Exercise details. Lines holding the string "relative" are the ones to copy from this listing.

Working data.
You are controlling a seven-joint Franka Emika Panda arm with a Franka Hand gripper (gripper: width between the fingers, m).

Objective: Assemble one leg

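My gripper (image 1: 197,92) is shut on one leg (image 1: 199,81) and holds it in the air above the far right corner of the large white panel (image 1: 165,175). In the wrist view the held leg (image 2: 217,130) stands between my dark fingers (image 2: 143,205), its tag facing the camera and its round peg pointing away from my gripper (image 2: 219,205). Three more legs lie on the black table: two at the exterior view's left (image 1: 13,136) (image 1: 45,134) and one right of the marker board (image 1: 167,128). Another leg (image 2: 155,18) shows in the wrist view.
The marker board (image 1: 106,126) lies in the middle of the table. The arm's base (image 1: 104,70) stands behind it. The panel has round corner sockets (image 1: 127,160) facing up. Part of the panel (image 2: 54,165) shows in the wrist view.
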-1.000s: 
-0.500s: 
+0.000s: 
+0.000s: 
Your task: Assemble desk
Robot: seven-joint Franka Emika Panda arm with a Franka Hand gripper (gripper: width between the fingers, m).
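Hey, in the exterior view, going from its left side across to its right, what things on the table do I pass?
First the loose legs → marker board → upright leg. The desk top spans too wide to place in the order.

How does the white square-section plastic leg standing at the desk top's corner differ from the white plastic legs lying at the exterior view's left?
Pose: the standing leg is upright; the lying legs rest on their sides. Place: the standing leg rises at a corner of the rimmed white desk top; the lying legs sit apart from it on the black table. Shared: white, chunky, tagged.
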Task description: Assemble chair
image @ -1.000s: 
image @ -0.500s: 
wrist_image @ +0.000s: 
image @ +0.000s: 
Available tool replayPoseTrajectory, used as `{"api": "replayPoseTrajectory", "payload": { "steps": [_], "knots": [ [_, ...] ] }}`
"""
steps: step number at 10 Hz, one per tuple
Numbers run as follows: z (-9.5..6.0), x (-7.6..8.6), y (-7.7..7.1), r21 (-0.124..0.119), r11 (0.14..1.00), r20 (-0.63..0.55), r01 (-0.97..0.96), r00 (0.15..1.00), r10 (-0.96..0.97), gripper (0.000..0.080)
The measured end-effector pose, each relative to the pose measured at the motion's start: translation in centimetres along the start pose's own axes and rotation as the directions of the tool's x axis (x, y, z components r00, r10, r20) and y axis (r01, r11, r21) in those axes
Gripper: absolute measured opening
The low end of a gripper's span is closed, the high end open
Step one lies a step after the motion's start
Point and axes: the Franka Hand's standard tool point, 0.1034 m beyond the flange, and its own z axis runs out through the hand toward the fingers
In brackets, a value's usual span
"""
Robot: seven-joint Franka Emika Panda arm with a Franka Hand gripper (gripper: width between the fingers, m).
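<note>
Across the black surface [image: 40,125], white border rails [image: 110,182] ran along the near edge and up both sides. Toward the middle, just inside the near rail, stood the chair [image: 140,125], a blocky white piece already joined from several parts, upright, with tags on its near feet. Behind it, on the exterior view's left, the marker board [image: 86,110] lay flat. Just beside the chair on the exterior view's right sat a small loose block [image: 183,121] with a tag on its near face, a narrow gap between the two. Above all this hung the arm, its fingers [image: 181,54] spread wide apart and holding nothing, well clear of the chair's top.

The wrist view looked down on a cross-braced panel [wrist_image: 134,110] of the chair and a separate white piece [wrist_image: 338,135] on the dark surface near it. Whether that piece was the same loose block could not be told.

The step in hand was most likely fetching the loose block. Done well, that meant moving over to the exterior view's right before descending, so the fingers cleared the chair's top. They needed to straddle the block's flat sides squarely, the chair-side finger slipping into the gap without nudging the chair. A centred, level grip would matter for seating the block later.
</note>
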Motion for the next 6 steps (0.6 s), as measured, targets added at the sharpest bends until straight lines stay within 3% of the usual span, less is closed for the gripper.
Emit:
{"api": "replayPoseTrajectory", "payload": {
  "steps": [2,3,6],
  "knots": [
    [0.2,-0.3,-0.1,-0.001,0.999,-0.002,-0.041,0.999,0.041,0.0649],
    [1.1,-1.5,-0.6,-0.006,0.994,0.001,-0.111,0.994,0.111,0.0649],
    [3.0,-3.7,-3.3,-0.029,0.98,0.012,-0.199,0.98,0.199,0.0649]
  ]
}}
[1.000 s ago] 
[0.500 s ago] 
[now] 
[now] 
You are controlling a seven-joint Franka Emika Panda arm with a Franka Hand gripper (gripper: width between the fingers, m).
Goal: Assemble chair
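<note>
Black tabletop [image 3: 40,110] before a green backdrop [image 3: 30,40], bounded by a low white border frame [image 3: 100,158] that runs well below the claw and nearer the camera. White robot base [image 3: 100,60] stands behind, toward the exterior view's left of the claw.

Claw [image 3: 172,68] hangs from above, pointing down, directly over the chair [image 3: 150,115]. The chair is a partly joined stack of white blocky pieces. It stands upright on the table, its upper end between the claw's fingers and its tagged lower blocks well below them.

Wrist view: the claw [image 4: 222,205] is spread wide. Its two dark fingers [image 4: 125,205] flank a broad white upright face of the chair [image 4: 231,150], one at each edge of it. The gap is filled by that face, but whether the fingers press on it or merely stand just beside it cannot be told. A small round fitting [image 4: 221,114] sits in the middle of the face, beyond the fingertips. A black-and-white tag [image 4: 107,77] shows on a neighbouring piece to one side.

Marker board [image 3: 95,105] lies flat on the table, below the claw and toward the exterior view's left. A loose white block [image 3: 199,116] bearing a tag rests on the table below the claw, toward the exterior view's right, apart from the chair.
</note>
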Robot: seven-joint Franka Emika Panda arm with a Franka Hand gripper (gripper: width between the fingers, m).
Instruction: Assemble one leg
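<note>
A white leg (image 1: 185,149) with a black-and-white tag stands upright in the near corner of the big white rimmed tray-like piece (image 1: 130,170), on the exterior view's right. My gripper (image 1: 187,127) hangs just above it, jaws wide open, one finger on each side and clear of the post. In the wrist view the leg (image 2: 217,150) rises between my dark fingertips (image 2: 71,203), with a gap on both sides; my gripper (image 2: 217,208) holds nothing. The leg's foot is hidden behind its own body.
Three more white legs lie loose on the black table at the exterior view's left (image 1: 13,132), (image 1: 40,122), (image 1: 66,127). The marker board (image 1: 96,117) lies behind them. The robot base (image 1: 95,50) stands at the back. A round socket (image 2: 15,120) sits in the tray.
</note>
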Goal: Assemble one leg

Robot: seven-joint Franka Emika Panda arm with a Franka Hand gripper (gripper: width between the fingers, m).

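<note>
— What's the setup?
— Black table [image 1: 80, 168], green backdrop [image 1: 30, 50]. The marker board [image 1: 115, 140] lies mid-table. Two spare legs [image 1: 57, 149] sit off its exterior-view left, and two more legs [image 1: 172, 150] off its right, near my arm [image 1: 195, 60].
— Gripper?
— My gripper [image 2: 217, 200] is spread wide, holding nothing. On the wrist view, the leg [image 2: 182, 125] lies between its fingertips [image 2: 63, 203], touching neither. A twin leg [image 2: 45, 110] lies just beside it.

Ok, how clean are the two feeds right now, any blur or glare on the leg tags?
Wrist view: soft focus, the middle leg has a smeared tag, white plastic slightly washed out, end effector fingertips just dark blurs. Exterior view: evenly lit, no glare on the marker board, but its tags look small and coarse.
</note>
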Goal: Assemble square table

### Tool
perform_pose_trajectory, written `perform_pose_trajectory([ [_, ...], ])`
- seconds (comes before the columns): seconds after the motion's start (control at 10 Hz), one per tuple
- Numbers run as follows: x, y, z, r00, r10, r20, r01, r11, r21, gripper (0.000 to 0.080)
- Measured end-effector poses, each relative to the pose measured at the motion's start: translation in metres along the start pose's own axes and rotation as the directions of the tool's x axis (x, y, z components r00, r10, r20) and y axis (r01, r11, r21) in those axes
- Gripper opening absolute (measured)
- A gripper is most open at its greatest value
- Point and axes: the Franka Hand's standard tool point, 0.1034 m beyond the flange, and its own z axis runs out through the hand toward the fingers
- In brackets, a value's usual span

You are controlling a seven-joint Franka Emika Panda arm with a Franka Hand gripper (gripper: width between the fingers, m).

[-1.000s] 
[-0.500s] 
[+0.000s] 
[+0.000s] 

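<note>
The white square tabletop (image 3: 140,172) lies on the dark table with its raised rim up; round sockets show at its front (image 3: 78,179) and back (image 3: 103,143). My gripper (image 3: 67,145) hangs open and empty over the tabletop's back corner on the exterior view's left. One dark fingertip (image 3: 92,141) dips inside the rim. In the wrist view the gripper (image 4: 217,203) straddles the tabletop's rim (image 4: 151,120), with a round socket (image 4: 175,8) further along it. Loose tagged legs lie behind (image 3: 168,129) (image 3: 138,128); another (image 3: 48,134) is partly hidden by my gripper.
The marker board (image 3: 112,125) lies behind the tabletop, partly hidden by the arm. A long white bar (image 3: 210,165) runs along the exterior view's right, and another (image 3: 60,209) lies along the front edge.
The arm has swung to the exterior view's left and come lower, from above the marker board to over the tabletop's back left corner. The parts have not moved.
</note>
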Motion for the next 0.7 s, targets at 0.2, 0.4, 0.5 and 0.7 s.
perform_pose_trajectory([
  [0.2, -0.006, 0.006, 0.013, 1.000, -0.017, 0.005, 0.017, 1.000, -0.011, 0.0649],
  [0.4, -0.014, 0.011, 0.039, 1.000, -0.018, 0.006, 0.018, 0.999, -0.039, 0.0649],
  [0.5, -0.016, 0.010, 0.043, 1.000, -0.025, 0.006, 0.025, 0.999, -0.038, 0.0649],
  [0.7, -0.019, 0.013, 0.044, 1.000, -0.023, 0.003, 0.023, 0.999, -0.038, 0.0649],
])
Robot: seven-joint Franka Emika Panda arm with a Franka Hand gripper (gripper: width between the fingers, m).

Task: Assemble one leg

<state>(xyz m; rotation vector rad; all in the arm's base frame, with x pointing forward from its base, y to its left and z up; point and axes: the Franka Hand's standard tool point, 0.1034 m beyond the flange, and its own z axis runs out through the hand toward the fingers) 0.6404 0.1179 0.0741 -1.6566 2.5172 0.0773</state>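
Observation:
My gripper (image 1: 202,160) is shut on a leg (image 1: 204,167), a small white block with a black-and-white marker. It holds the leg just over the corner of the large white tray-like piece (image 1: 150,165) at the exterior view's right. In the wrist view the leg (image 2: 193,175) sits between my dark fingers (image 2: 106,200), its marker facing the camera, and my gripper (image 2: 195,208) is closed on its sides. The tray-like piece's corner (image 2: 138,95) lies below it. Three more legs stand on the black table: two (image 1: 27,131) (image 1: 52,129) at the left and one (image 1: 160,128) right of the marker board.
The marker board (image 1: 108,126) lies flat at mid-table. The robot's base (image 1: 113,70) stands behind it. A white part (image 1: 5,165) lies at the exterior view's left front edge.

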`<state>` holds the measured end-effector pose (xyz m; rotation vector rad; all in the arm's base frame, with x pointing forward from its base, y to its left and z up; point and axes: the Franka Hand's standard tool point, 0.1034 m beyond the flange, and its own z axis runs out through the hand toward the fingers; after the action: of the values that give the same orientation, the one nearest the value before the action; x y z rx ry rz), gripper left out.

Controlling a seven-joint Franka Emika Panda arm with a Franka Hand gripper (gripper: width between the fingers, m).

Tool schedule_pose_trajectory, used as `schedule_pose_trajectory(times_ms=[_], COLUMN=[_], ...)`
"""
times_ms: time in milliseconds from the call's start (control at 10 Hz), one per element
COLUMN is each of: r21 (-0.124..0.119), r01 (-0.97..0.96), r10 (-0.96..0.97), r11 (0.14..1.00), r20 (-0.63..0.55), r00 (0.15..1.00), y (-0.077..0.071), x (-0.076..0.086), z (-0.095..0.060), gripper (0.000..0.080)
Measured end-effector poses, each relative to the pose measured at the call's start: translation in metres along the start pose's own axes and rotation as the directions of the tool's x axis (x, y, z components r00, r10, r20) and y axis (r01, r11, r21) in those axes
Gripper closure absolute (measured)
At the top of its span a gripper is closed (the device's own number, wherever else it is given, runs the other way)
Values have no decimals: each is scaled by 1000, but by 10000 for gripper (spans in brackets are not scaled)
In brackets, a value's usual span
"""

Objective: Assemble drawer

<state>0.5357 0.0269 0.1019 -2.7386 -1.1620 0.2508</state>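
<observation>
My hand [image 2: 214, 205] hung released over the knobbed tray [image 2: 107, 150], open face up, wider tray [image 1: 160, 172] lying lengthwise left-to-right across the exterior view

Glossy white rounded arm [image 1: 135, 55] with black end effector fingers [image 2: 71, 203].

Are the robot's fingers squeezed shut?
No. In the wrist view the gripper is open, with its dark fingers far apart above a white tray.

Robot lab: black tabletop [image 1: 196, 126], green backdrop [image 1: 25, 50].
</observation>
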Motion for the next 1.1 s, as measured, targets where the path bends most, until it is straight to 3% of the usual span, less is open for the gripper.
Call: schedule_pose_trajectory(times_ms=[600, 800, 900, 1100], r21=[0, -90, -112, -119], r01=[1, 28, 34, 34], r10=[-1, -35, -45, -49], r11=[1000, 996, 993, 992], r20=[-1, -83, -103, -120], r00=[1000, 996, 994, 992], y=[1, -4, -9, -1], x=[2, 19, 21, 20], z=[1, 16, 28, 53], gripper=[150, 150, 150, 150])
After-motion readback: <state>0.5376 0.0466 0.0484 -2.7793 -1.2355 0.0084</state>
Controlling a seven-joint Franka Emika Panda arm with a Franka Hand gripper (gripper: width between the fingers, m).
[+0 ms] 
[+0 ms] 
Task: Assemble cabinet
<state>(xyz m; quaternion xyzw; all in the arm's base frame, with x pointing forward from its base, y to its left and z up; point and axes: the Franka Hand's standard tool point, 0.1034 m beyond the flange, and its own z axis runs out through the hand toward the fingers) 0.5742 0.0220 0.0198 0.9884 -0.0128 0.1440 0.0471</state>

Task output.
The measured end-effector pose, each relative to the pose measured at the motion's start: translation in centimetres along the start pose's own axes and rotation as the directions of the tool's x axis (x, y, z components r00, r10, r20) and y axis (r01, r11, r21) in those axes
- Measured end-effector poses, each relative to the pose measured at the motion's start: translation in metres along the start pose's own axes and rotation as the directions of the tool's x axis (x, y, z components r00, r10, r20) and y axis (r01, r11, r21) in those axes
Measured end-effector poses, each relative to the pose measured at the call's start: translation in metres along the start pose's own axes and rotation as the directions of the tool's x axis (x, y, z components r00, r10, r20) and y axis (r01, r11, r21) in those axes

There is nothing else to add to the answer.